Researchers have developed a new adhesive that could be used to treat patients suffering from congenital heart defects.

Conventional treatments for such conditions are highly invasive and problems are posed by the need to secure the devices quickly and safely. Sutures take a long time to stitch and can put pressure on the developing heart muscle, while current adhesives are either too toxic or prone to lose their grip in the fast-flowing blood surrounding the heart.

Scientists at Boston Children's Hospital, BWH and Massachusetts Institute of Technology (MIT) have developed a bio-adhesive that could be used to rapidly attach biodegradable patches in patients suffering from heart defects. 

They were inspired by examples from nature, recognising that many creatures have secretions that are viscous and water repellent, enabling them to attach in wet and dynamic environments. They developed a material that is biodegradable, elastic and biocompatible, in addition to having viscous and water repellant properties.

The researchers found that the patches remained attached even at increased heart rates and blood pressure. 

"This adhesive platform addresses all of the drawbacks of previous systems in that it works in the presence of blood and moving structures," said Pedro del Nido, MD, chief of cardiac surgery, Boston Children's Hospital, co-senior study author. "It should provide the physician with a completely new, much simpler technology and a new paradigm for tissue reconstruction to improve the quality of life of patients following surgical procedures."
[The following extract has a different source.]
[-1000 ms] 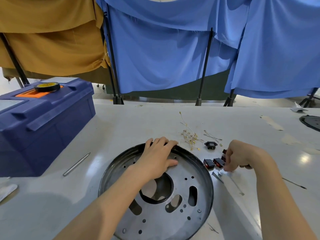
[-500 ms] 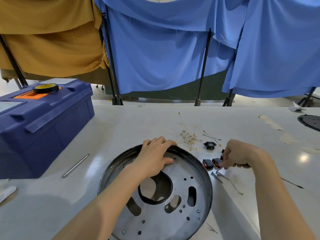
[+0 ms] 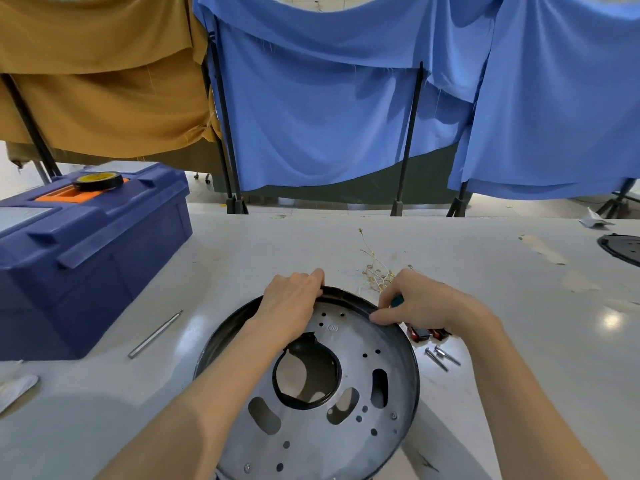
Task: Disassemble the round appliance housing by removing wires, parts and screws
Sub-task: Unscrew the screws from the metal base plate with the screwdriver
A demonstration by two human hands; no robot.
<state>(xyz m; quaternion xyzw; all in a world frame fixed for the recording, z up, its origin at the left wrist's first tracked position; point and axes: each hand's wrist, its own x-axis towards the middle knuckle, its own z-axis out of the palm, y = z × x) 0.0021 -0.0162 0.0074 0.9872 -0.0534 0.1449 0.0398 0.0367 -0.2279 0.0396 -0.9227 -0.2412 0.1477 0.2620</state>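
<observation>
Both hands at the far rim of the round housing.

The round housing (image 3: 349, 386) lies flat, open side up, on the white surface (image 3: 242, 258) in front of the person. The left hand (image 3: 291, 303) has its grip curled over the far rim. The right hand (image 3: 419, 303) touches the rim further right, its grip curled round a mostly hidden teal object (image 3: 398, 300). Red-and-black switches (image 3: 424, 333) and screws (image 3: 441, 356) lie just right of the housing, with loose wires (image 3: 375, 275) beyond. To the left lie a metal rod (image 3: 154, 334) and a blue toolbox (image 3: 86, 258) topped by a tape roll (image 3: 98, 181).
</observation>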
Ultraviolet light is used to activate the patch's adhesive properties, meaning an on-demand, anti-bleeding seal is put in place within five seconds of the light's application.

It is expected the seal will reduce the invasiveness of surgery as well as operating times, leading to improved surgical outcomes.

Robert Langer, ScD, MIT, and author of the study said he was delighted the materials his team developed would be used to greatly improve human lives.

A start-up company, Gecko Biomedical, based in Paris, has obtained rights to the adhesive technology and hopes to bring the adhesive to market in two to three years.